**Problem details:** Output nothing but the line containing "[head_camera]" and the lines after it through the end of the material below, each reproduced exactly.

== Records for processing ==

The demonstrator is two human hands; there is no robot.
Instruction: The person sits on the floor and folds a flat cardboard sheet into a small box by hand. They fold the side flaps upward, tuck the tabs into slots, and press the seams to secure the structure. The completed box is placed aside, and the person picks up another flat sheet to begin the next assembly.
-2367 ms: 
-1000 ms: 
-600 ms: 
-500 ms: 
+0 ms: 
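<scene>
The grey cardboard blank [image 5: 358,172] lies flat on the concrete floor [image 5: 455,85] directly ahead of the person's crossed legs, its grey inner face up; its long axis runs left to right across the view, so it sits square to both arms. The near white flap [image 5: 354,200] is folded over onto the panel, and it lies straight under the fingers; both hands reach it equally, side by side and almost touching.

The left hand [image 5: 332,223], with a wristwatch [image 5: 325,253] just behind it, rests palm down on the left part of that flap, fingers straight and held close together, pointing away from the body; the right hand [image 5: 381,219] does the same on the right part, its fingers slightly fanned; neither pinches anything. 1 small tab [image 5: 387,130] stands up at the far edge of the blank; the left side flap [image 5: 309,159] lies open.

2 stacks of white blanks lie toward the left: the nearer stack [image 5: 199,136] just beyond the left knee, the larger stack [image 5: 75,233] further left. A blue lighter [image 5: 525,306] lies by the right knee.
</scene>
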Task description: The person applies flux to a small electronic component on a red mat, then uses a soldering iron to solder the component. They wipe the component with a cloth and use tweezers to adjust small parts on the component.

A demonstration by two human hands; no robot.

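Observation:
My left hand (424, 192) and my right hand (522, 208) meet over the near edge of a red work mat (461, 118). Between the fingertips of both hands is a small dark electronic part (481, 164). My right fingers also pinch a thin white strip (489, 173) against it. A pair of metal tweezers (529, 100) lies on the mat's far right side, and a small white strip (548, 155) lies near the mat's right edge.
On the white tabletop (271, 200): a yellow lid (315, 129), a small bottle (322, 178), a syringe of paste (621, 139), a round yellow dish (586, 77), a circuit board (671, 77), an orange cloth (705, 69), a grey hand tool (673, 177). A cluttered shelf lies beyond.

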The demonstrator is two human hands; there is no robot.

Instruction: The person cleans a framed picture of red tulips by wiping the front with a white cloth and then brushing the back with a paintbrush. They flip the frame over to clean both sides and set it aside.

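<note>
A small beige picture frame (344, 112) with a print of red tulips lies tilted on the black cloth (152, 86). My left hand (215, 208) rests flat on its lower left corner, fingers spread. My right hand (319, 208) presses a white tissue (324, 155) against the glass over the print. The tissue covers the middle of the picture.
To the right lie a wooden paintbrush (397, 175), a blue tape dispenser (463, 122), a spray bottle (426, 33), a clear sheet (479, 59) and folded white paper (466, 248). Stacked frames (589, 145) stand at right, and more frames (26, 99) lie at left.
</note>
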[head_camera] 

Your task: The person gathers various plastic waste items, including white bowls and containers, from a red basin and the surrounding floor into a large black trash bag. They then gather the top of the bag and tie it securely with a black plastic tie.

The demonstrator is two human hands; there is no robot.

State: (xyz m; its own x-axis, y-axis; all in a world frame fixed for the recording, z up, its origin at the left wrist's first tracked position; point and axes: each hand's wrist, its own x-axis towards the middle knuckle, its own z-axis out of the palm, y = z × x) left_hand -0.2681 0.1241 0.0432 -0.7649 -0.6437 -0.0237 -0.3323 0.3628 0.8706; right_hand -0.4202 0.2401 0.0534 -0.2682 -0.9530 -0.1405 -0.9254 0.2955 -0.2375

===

**The answer:**
[head_camera] 

Your task: The person gathers various plastic waste items, including white bowls and containers, from a red basin and the surrounding floor into a large black trash bag. They then gather the top of the bag and tie it securely with a black plastic tie.

The demonstrator is two human hands; there is no robot.

State: (xyz m; its own x-axis, y-axis; all in a world frame fixed for the recording, z up, its origin at the left wrist's first tracked position; point and axes: each hand's wrist, its own x-axis towards the middle knuckle, its own z-axis out of the palm, y = z × x) left_hand -0.2681 0.1241 0.0432 -0.7649 -0.6437 -0.0237 -0.3323 0.3628 0.8706; right_hand -0.4202 0.2401 0.0534 -0.2682 -0.9530 -0.1405 -0.9254 0.2955 -0.2375

Nothing further remains in the output.